Dataset records
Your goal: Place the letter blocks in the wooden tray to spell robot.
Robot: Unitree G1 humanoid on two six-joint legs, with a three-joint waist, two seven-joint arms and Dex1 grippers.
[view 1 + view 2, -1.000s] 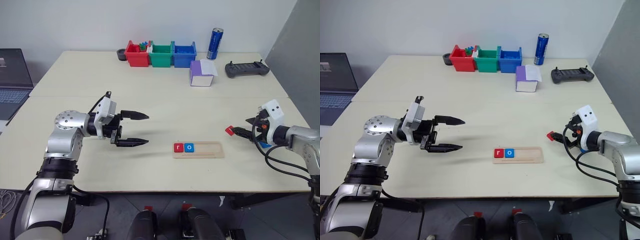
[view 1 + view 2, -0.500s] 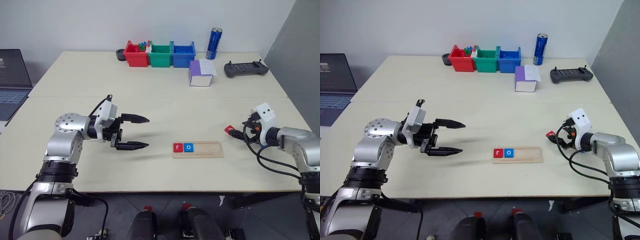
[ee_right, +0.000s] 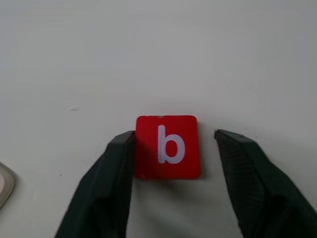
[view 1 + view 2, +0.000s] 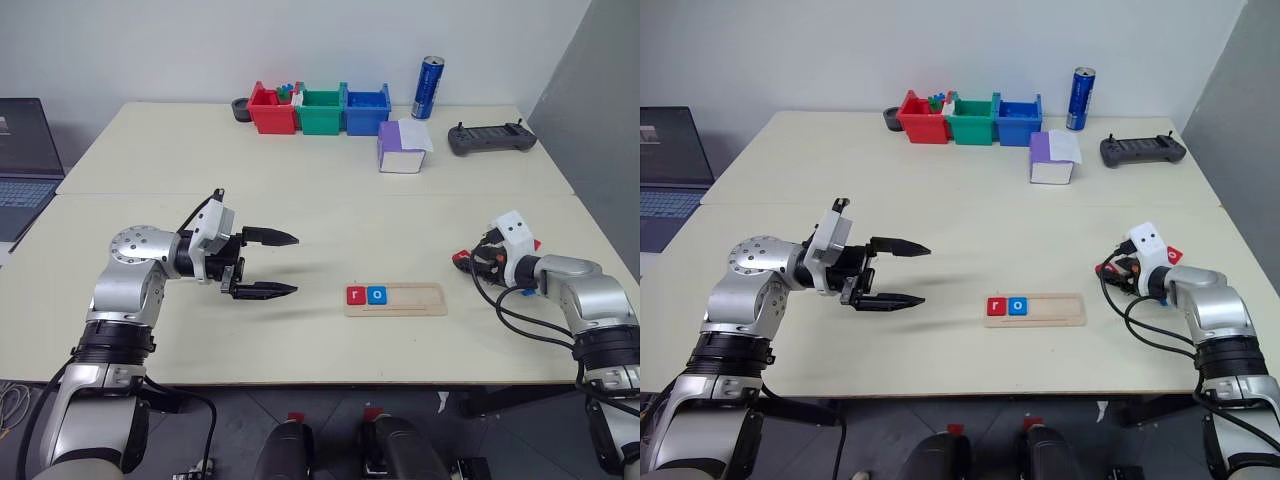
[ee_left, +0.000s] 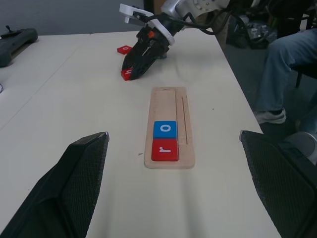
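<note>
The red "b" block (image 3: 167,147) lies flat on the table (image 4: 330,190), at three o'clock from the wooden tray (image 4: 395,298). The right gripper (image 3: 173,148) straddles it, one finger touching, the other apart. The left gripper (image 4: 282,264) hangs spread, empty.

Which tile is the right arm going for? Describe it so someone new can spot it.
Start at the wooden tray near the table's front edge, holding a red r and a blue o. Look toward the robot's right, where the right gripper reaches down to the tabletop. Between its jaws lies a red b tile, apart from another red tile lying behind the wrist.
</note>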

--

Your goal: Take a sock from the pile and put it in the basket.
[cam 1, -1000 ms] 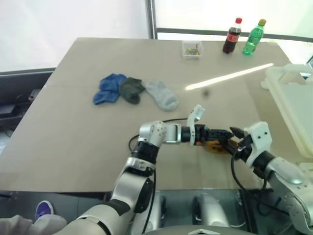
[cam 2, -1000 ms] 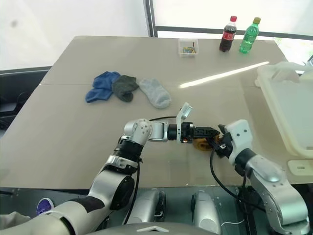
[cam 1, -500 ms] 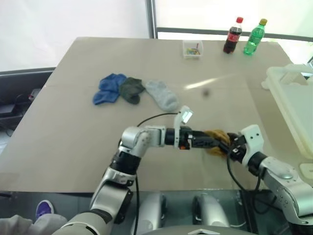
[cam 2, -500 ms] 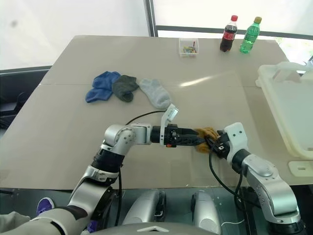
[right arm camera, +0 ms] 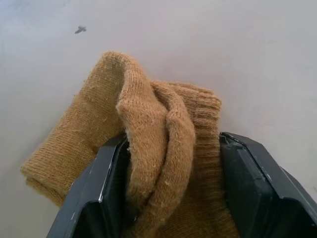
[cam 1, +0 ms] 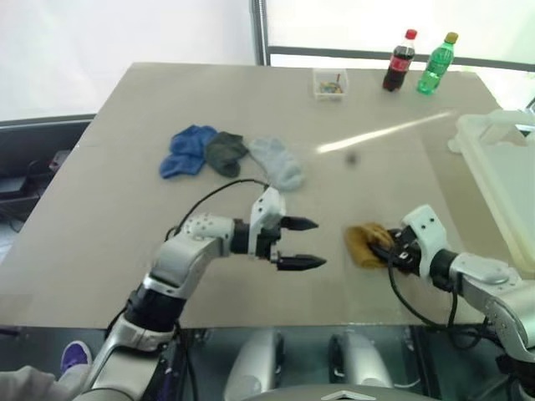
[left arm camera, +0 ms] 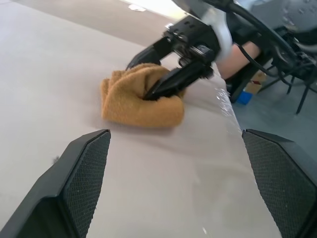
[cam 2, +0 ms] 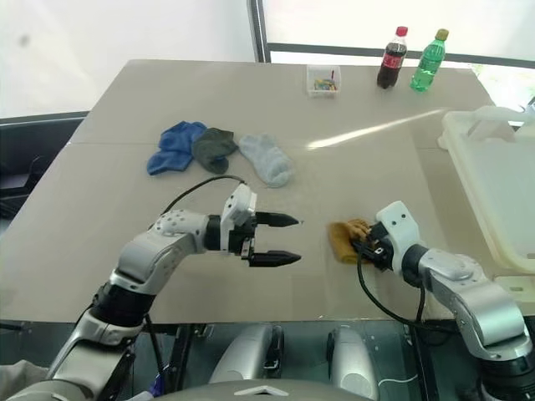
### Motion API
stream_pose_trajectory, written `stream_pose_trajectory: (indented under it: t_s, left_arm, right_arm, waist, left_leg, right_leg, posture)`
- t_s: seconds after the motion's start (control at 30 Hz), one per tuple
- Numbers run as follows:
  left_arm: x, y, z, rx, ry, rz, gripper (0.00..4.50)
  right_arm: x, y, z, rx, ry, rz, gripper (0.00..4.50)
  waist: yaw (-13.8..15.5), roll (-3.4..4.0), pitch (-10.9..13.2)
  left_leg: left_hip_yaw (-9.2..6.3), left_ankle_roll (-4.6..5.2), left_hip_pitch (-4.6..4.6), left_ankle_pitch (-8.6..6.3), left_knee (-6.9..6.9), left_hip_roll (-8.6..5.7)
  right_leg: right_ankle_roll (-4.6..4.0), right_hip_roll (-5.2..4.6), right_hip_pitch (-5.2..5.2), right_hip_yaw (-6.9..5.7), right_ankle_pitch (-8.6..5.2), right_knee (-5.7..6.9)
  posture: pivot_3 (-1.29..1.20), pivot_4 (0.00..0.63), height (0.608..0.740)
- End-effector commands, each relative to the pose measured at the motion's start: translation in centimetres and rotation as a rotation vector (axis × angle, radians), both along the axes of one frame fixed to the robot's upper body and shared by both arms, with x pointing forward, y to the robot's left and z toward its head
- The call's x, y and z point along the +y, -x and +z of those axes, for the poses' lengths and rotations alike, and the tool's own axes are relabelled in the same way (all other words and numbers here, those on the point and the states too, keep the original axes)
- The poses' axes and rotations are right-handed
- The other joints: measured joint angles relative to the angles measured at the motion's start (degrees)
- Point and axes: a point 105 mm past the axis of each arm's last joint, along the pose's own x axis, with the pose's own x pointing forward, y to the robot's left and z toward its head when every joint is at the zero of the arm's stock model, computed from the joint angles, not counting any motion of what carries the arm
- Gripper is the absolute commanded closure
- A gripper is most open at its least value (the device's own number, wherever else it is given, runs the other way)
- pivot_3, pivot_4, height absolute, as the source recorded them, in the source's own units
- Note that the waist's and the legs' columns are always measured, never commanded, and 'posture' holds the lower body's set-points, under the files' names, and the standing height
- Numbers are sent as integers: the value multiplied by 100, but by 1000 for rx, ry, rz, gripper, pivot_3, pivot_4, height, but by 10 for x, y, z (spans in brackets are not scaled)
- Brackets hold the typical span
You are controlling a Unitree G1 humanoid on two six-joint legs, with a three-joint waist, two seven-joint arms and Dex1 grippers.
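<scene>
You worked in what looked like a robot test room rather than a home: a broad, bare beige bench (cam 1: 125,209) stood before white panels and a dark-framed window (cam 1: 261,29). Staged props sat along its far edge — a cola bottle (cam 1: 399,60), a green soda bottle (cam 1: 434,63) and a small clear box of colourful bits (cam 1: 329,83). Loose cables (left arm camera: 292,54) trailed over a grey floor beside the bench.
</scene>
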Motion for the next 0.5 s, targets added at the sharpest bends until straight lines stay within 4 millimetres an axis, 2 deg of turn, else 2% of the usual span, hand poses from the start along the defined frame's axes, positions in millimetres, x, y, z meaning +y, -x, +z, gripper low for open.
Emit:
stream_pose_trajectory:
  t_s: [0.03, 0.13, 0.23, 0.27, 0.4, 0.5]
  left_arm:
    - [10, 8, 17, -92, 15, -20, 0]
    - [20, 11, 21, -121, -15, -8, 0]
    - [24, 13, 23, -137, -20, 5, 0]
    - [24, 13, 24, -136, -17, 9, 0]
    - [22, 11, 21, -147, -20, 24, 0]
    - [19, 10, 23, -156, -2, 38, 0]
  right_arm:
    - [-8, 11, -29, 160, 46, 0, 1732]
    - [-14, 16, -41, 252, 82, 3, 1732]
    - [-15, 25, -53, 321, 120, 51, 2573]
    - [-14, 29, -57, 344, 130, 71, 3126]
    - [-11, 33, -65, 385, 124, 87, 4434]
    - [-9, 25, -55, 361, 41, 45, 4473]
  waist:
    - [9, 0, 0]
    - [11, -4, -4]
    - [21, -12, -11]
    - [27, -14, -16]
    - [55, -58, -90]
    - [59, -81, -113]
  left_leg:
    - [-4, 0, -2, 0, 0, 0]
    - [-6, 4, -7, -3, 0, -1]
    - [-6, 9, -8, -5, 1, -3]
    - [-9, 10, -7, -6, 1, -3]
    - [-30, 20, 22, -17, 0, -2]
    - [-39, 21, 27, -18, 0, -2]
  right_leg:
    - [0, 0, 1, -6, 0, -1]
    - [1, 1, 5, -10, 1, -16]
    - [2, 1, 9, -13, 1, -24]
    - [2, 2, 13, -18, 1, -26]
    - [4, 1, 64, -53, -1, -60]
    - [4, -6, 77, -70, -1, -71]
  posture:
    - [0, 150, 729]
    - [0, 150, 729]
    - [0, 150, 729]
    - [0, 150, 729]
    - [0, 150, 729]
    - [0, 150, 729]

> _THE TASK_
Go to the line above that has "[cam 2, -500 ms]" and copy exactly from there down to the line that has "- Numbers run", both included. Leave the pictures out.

> _SOLUTION FOR THIS EXERCISE_
[cam 2, -500 ms] 
[right arm camera, +0 ms] 
[cam 1, +0 ms] 
[left arm camera, +0 ms] 
[cam 2, +0 ms] 
### Motion API
stream_pose_trajectory, written `stream_pose_trajectory: (indented under it: t_s, left_arm, right_arm, waist, left_leg, right_leg, posture)`
- t_s: seconds after the motion's start (control at 30 Hz), one per tuple
- Numbers run as follows:

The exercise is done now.